• [Task prompt] From the first line of the entries below to the line with "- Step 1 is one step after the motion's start", give each line again exactly.
-- The data follows --
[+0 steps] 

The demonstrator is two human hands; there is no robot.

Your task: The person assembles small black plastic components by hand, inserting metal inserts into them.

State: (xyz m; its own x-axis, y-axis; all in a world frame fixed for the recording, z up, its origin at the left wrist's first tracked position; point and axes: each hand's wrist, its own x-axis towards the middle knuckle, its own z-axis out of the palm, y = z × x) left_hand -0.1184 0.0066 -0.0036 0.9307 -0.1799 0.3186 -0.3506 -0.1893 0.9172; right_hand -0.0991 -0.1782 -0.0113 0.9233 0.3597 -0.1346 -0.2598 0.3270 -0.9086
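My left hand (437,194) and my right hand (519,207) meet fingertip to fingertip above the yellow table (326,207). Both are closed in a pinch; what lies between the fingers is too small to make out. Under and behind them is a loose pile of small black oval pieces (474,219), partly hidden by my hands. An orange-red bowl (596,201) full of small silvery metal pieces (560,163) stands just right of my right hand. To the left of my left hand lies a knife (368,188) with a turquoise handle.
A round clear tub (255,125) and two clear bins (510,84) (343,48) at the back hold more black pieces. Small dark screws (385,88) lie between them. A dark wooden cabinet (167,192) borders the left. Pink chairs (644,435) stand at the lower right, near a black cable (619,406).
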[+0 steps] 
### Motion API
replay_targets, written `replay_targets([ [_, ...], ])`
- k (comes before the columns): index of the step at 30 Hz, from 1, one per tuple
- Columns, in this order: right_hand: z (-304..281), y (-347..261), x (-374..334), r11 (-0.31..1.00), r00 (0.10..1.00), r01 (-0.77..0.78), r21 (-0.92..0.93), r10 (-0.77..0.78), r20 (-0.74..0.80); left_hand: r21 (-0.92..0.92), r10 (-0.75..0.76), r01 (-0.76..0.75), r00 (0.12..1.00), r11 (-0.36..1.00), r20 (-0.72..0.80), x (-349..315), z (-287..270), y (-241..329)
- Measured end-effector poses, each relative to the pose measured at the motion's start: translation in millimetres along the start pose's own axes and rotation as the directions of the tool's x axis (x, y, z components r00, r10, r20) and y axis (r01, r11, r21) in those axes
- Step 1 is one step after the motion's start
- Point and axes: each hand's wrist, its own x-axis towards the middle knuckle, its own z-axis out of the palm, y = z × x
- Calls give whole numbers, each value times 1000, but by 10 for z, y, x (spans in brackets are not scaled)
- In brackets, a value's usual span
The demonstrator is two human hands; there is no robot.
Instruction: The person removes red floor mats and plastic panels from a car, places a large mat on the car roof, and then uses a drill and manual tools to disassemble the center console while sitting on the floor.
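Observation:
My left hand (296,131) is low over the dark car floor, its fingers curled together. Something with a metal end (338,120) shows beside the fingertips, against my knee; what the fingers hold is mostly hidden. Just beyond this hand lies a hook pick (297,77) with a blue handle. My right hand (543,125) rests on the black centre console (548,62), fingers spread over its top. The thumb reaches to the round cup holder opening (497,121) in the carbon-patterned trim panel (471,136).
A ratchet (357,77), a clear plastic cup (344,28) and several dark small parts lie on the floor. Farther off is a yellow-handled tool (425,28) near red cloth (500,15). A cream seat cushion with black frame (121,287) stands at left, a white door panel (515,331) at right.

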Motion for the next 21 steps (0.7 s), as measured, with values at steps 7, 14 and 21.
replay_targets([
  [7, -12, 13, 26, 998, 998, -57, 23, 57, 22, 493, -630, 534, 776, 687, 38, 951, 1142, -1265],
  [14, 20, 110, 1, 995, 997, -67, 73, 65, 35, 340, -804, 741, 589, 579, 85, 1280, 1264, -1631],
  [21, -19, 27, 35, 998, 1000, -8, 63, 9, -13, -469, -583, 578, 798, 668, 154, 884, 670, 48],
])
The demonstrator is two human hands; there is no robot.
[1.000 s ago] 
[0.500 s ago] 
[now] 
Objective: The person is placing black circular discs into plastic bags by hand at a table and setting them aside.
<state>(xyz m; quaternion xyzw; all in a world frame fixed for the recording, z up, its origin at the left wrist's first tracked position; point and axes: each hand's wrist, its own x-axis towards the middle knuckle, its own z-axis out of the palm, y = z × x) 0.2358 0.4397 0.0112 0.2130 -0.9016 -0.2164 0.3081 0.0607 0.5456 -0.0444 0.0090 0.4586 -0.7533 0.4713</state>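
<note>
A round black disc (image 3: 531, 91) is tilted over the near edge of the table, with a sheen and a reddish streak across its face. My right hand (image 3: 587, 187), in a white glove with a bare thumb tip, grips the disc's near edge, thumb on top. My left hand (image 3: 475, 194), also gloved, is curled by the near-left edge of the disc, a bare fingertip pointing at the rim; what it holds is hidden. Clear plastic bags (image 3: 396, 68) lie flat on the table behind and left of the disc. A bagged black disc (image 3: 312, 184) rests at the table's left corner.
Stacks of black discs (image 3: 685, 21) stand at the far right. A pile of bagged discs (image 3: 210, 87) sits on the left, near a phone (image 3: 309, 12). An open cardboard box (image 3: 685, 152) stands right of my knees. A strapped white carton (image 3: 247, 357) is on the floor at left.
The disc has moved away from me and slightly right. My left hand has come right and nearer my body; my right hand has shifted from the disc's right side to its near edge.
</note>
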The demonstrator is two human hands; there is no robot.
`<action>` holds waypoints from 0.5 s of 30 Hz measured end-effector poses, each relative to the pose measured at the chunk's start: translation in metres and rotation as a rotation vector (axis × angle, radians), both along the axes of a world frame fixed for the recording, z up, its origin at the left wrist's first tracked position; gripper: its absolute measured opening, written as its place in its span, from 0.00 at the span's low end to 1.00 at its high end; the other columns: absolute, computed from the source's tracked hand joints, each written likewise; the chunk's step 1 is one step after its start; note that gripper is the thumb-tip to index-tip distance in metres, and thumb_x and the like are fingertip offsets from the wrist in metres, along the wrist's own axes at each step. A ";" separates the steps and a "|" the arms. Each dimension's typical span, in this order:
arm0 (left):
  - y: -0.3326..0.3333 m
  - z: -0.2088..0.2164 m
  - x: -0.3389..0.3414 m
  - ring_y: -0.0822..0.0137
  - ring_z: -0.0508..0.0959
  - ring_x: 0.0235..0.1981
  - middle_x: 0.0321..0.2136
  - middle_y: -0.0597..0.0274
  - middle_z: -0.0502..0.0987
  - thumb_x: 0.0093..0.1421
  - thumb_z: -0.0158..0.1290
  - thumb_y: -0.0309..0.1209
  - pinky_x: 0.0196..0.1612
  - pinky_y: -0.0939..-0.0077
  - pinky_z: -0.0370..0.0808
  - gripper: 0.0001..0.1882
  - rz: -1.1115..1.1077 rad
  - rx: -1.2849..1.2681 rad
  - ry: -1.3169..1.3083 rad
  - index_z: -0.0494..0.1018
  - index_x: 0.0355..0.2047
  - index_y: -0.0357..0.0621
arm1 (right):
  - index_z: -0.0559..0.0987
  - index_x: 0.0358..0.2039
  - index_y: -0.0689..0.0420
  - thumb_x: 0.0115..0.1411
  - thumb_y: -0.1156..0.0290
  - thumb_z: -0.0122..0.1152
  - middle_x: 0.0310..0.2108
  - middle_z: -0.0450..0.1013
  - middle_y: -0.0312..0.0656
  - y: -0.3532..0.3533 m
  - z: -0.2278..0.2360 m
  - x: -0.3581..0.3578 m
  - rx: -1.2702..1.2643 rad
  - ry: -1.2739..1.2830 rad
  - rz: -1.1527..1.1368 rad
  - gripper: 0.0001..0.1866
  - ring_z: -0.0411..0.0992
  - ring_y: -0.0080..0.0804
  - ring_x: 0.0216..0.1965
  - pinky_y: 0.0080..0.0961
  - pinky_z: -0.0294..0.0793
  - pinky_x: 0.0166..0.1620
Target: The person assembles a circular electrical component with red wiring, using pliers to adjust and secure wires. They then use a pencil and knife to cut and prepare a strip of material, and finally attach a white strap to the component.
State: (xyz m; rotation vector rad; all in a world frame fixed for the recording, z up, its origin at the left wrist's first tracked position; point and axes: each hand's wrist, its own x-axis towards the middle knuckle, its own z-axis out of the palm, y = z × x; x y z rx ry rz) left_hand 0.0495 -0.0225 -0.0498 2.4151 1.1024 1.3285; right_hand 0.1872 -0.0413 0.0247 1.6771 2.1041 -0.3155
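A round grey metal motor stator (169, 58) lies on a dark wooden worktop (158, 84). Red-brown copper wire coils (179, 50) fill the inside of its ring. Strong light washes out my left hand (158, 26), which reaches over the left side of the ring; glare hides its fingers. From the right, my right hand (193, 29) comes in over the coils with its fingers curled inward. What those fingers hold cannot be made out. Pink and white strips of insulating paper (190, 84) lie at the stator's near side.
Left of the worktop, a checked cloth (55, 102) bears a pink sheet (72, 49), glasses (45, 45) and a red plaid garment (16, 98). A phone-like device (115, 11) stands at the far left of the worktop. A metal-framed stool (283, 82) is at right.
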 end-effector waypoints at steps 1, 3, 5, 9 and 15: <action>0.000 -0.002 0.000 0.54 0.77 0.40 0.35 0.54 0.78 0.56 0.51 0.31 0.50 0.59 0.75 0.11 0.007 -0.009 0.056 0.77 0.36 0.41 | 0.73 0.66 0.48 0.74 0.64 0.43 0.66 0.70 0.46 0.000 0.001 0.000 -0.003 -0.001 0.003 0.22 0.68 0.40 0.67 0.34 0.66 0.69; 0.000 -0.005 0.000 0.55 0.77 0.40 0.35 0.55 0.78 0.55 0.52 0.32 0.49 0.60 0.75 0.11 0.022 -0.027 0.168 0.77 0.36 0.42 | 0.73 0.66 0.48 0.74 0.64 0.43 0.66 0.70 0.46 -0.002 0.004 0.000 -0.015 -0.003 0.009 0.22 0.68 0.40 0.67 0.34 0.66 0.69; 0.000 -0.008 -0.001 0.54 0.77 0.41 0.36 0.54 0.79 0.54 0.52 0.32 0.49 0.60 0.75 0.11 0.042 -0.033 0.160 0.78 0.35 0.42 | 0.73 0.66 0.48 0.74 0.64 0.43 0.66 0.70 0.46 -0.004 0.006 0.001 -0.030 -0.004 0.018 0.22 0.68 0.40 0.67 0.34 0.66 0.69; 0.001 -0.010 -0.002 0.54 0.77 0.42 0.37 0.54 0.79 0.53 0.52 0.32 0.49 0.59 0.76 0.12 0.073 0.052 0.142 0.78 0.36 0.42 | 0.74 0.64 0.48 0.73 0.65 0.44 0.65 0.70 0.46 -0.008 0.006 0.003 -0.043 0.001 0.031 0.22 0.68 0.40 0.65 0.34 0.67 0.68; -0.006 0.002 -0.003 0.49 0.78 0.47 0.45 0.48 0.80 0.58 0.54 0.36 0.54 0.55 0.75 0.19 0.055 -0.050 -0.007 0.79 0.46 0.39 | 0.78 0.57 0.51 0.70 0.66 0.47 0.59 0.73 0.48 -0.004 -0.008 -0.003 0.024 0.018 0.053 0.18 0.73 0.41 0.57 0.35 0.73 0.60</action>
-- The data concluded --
• [Response]
[+0 steps] 

The demonstrator is two human hands; there is no robot.

Your task: The person assembles small black plastic components by hand, inserting metal inserts into them.

State: (xyz m; its own x-axis, y-axis; all in a world frame fixed for the recording, z up, its origin at the left wrist's first tracked position; point and axes: each hand's wrist, its own x-axis towards the middle knuckle, its own z-axis out of the palm, y = z × x) left_hand -0.1184 0.0066 -0.0036 0.9307 -0.1799 0.3186 -0.3506 -0.1893 0.9172; right_hand -0.0991 -0.1782 -0.0113 0.9233 0.3597 -0.1346 -0.2598 0.3270 -0.9086
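My left hand (437,194) and my right hand (519,207) meet fingertip to fingertip above the yellow table (326,207). Both are closed in a pinch; what lies between the fingers is too small to make out. Under and behind them is a loose pile of small black oval pieces (474,219), partly hidden by my hands. An orange-red bowl (596,201) full of small silvery metal pieces (560,163) stands just right of my right hand. To the left of my left hand lies a knife (368,188) with a turquoise handle.
A round clear tub (255,125) and two clear bins (510,84) (343,48) at the back hold more black pieces. Small dark screws (385,88) lie between them. A dark wooden cabinet (167,192) borders the left. Pink chairs (644,435) stand at the lower right, near a black cable (619,406).
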[+0 steps] 
### Motion API
replay_targets, written `replay_targets([ [_, ...], ])`
- k (comes before the columns): index of the step at 30 Hz, from 1, one per tuple
- Columns, in this order: right_hand: z (-304..281), y (-347..261), x (-374..334), r11 (-0.31..1.00), r00 (0.10..1.00), r01 (-0.77..0.78), r21 (-0.92..0.93), r10 (-0.77..0.78), r20 (-0.74..0.80); left_hand: r21 (-0.92..0.92), r10 (-0.75..0.76), r01 (-0.76..0.75), r00 (0.12..1.00), r11 (-0.36..1.00), r20 (-0.72..0.80), x (-349..315), z (-287..270), y (-241..329)
- Measured end-effector poses, each relative to the pose measured at the motion's start: translation in millimetres along the start pose's own axes and rotation as the directions of the tool's x axis (x, y, z components r00, r10, r20) and y axis (r01, r11, r21) in those axes
- Step 1 is one step after the motion's start

The full output has been given.